Lines with the string "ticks" are to be identified in the listing and copied.

→ DATA SEGMENT
"""
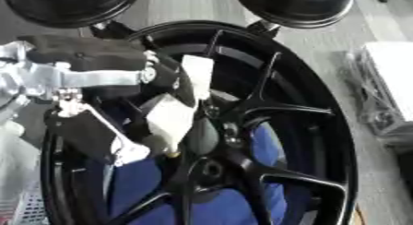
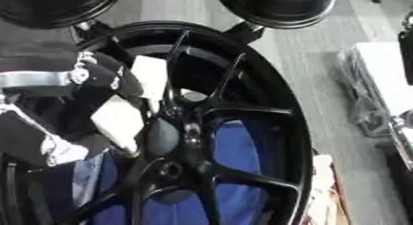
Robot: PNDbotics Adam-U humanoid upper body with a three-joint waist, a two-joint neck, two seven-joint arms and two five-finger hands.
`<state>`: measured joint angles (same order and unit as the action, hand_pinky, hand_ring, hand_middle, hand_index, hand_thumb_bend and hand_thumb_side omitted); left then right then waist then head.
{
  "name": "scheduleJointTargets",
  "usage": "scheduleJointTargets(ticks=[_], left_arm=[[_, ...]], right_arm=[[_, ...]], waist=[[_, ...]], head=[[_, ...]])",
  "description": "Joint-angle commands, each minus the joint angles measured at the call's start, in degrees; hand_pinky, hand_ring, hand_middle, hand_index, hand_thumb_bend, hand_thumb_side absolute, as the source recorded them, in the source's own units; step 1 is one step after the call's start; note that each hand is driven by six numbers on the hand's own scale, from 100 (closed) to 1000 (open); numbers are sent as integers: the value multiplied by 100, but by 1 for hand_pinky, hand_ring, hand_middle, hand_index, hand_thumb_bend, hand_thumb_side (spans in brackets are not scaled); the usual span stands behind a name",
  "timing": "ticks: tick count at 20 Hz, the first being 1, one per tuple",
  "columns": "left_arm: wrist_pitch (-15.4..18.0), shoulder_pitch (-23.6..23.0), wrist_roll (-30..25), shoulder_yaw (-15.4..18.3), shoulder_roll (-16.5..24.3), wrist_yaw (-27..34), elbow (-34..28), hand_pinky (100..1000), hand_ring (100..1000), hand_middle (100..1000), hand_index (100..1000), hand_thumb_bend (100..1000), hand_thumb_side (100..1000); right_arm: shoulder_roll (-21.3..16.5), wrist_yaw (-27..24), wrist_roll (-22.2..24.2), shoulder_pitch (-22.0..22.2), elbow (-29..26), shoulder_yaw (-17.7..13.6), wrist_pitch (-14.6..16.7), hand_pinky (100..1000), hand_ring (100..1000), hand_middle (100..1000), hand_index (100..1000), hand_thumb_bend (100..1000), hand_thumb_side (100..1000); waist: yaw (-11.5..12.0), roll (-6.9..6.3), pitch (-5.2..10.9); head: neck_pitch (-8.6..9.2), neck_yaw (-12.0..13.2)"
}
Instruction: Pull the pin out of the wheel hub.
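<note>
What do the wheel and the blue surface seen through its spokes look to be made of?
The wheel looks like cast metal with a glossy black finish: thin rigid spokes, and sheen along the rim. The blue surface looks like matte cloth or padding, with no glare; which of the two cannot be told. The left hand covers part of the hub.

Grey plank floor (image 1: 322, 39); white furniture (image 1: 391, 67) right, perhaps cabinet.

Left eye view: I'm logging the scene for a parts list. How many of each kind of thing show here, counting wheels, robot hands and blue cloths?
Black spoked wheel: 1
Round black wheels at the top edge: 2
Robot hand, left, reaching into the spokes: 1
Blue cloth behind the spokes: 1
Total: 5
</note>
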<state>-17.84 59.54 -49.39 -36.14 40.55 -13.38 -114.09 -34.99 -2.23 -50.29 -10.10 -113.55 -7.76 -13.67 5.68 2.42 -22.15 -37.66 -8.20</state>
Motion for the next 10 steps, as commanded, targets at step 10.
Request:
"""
→ FINAL ANSWER
  "usage": "scheduleJointTargets(ticks=[_], left_arm=[[_, ...]], right_arm=[[_, ...]], waist=[[_, ...]], head=[[_, ...]])",
  "timing": "ticks: tick count at 20 Hz, the first being 1, one per tuple",

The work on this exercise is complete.